Decision Trees work on the principle of the binary split of the data; The splits are decided on the basis of asking questions in a manner that will give us pure leaf nodes. Pure leaf nodes don’t have/or have minimum impurity in them and what remains after the end of the iterations is a well split tree based on the questions asked.
How do we make the decision of the split?
Goal is to get the pure leaf nodes.
The model will choose the split that maximises the information gain, our goal is to reach the state of low entropy i.e. as little mixing of labels/data as possible in the leaf node. Entropy should be as low as possible for the leaf nodes.
A binary split is a split that splits the rows into two groups.

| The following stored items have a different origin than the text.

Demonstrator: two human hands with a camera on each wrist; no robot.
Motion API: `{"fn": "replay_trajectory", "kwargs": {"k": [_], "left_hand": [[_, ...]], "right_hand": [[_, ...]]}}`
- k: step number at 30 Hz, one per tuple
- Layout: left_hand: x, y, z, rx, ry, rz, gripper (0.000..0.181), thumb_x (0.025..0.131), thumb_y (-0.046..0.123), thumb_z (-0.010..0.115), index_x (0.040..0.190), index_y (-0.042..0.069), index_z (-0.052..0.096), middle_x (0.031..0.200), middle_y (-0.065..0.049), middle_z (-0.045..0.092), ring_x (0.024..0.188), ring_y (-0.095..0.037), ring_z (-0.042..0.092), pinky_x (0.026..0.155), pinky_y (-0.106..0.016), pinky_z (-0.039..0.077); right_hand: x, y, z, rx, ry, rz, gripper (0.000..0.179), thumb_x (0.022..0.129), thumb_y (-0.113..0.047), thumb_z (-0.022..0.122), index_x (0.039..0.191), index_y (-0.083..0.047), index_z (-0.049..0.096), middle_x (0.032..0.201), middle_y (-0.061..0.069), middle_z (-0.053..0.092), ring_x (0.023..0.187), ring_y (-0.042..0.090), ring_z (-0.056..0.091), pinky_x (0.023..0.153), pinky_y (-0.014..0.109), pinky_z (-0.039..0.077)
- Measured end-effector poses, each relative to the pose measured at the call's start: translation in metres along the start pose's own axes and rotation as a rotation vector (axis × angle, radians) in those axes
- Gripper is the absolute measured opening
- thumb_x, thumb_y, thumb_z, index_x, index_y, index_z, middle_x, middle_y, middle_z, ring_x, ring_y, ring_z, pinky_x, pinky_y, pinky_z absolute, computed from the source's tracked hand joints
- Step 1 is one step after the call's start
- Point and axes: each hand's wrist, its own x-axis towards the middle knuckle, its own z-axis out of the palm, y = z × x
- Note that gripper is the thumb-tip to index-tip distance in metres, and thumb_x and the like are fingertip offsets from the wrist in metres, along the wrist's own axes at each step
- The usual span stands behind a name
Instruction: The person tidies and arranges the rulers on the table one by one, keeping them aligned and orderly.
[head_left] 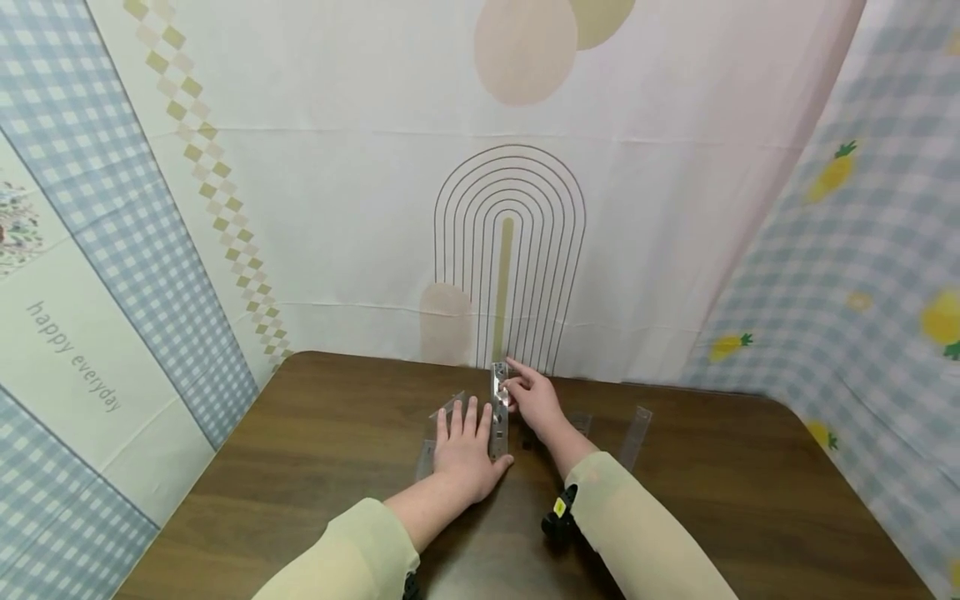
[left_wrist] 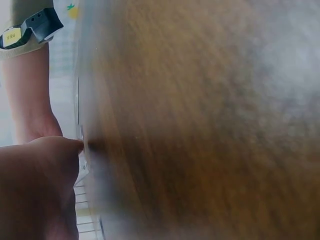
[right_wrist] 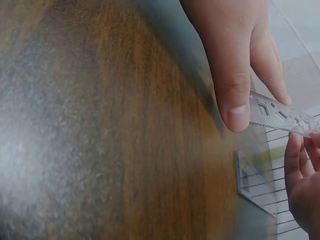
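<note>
A clear ruler with shaped cut-outs runs away from me toward the back edge of the table. My left hand presses flat with its fingers spread along the ruler's left side. Its thumb reaches across the near end, and shows against the ruler in the right wrist view. At the far end my right hand pinches the ruler's edge, its index finger stretched out to the tip. In the right wrist view the right hand's fingertips meet the toothed ruler. The left wrist view mostly hides the ruler.
A clear triangular piece and another clear piece lie left of the ruler. On the right are a clear flat piece and a narrow clear strip. The brown wooden table meets a patterned curtain behind.
</note>
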Motion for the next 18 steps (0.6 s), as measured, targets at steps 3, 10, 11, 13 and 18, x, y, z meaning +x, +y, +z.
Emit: {"fn": "replay_trajectory", "kwargs": {"k": [3,10,11,13,18], "left_hand": [[-0.002,0.0,0.0,-0.01,0.015,0.009,0.092,0.092,0.073,0.043,0.161,0.017,0.017,0.165,-0.012,0.012,0.151,-0.036,0.008,0.118,-0.057,0.005],[-0.004,-0.003,0.003,-0.053,0.072,0.033,0.093,0.091,0.072,0.045,0.16,0.016,0.02,0.165,-0.013,0.013,0.151,-0.037,0.01,0.118,-0.058,0.006],[-0.004,-0.003,0.003,-0.056,0.083,0.038,0.093,0.091,0.072,0.046,0.16,0.015,0.021,0.165,-0.014,0.014,0.15,-0.037,0.01,0.118,-0.058,0.007],[-0.004,-0.005,0.005,-0.062,0.099,0.051,0.093,0.091,0.073,0.046,0.16,0.015,0.021,0.165,-0.014,0.013,0.151,-0.037,0.008,0.118,-0.058,0.006],[-0.008,-0.009,0.008,-0.075,0.113,0.081,0.093,0.091,0.072,0.046,0.16,0.015,0.021,0.165,-0.013,0.012,0.151,-0.037,0.005,0.118,-0.059,0.003]], "right_hand": [[-0.002,-0.001,0.0,0.003,0.01,0.007,0.047,0.101,-0.007,0.056,0.146,-0.017,0.052,0.101,0.01,0.071,0.076,0.025,0.064,0.065,0.031,0.056],[-0.005,-0.002,0.001,0.039,0.044,0.018,0.046,0.1,-0.006,0.057,0.146,-0.014,0.052,0.102,0.012,0.072,0.071,0.018,0.063,0.062,0.028,0.054],[-0.006,-0.003,0.001,0.046,0.047,0.021,0.047,0.1,-0.006,0.056,0.146,-0.013,0.051,0.103,0.012,0.072,0.069,0.017,0.062,0.061,0.027,0.054],[-0.008,-0.003,0.001,0.067,0.053,0.03,0.047,0.1,-0.005,0.056,0.147,-0.011,0.05,0.103,0.014,0.072,0.068,0.016,0.062,0.062,0.029,0.055],[-0.014,-0.004,0.002,0.116,0.057,0.083,0.048,0.101,-0.005,0.055,0.148,-0.012,0.049,0.104,0.013,0.072,0.068,0.015,0.062,0.066,0.033,0.056]]}}
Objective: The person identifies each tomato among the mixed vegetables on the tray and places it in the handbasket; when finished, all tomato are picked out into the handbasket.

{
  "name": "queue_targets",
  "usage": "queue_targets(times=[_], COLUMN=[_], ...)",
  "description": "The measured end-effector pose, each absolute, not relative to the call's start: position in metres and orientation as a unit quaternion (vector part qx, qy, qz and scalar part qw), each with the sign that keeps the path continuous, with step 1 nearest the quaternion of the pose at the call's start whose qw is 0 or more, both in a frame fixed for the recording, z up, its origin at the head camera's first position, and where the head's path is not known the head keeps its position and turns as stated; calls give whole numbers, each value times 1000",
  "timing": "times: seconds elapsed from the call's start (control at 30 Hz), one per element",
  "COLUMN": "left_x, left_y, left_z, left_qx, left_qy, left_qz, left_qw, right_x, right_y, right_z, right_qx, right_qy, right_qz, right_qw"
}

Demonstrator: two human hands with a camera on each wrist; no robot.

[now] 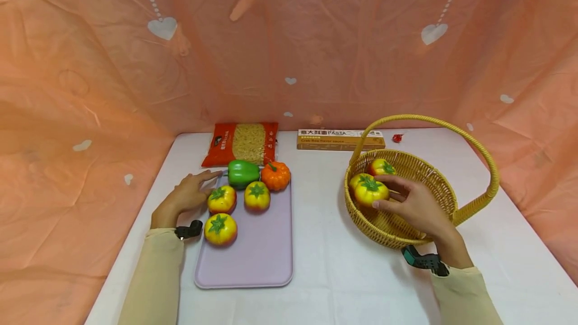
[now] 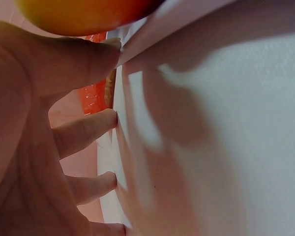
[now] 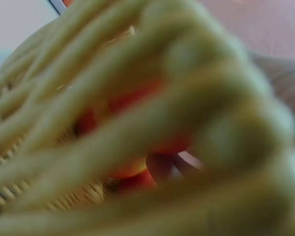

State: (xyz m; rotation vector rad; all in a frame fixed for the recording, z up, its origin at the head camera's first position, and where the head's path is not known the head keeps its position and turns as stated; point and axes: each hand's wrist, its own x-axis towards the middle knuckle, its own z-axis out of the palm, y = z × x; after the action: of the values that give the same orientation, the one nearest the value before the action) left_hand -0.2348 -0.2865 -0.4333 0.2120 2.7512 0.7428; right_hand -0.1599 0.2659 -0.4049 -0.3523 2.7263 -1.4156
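Observation:
At the right, my right hand (image 1: 413, 204) reaches into a yellow wicker basket (image 1: 440, 184). Its thumb and fingers pinch the right side of a yellow-red tomato-like fruit (image 1: 369, 193) with a green star-shaped top. Two similar fruits, one of them a fruit (image 1: 381, 166) near the far rim, lie behind it. Woven strands blur most of this grip in the right wrist view. My left hand (image 1: 187, 194) rests with fingers spread at the left edge of a lilac tray (image 1: 253, 265). Its thumb is close beside a tomato-like fruit (image 1: 221, 199); whether they touch, I cannot tell.
The tray also bears a green bell pepper (image 1: 243, 173), a small orange pumpkin (image 1: 276, 176) and two more tomato-like fruits (image 1: 220, 229). Behind it lies a red pasta bag (image 1: 241, 144). A pasta box (image 1: 338, 140) and a small red object (image 1: 397, 138) lie along the back. The basket's handle (image 1: 478, 149) arches high.

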Motion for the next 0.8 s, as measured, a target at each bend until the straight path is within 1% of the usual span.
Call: queue_targets(times=[0.2,0.43,0.6,0.8], left_x=[-234,-233,-233,-234], left_y=[-288,-288,-287,-286], left_z=[-433,-432,-431,-431], left_qx=[71,63,56,53], left_qy=[953,952,951,950], left_qz=[257,259,258,261], left_qw=[143,151,159,163], right_x=[-158,-156,-161,-173], right_y=[263,255,238,202], right_z=[-403,-401,-397,-390], right_qx=[-127,-166,-217,-277], right_qy=[888,835,782,740], right_qz=[-443,-524,-583,-611], right_qw=[15,-1,21,52])
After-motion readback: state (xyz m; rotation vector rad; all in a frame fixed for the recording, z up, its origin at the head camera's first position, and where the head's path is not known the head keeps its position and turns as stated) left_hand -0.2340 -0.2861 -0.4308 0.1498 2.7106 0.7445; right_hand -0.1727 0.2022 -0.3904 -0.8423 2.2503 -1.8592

We want a score of how good a binary split is and we want it for every variable in the dataset. A decent scoring system can be - A good split is one in which all of the values of the dependent variables on one side are pretty much the same and the values on the other side are the same. So, how to measure how similar things are in a group - standard deviation. For the split, add the standard deviation of the two sides and that will be your score. And the lower score is better.
We will find the score for all the variables, not only all the variables but also where to split i.e. there would be unique values for each of the variable, we’ll try a split for each of the unique value of that variable and will calculate the score.
We’ll do this for all the variables and for all the unique values and eventually split the one with the lowest “score”.
There is another score called gini, it should keep getting lower as we go to the leaf nodes from the root. Gini calculates the probability that if you picked 2 rows from a group, then they’re from the same category. If they are from the same group, the probability will be 1, and otherwise 0.
Once you have fond the way to split the root node, you have two children nodes. Treat those 2 children nodes as separate datasets and repeat the steps as above to find the best split fot each of them.
Continue this process recursively, until you have reached some stopping criteria.
Note : The splitting criteria is calculated differently for different variables.
- For continuous variables - reduction in variance(similar to the “score” method above)
- For categorical variables - information gain, entropy, gini impurity, chi-sq test.
Random forests are just a lot of trees based on the concept of Bagging.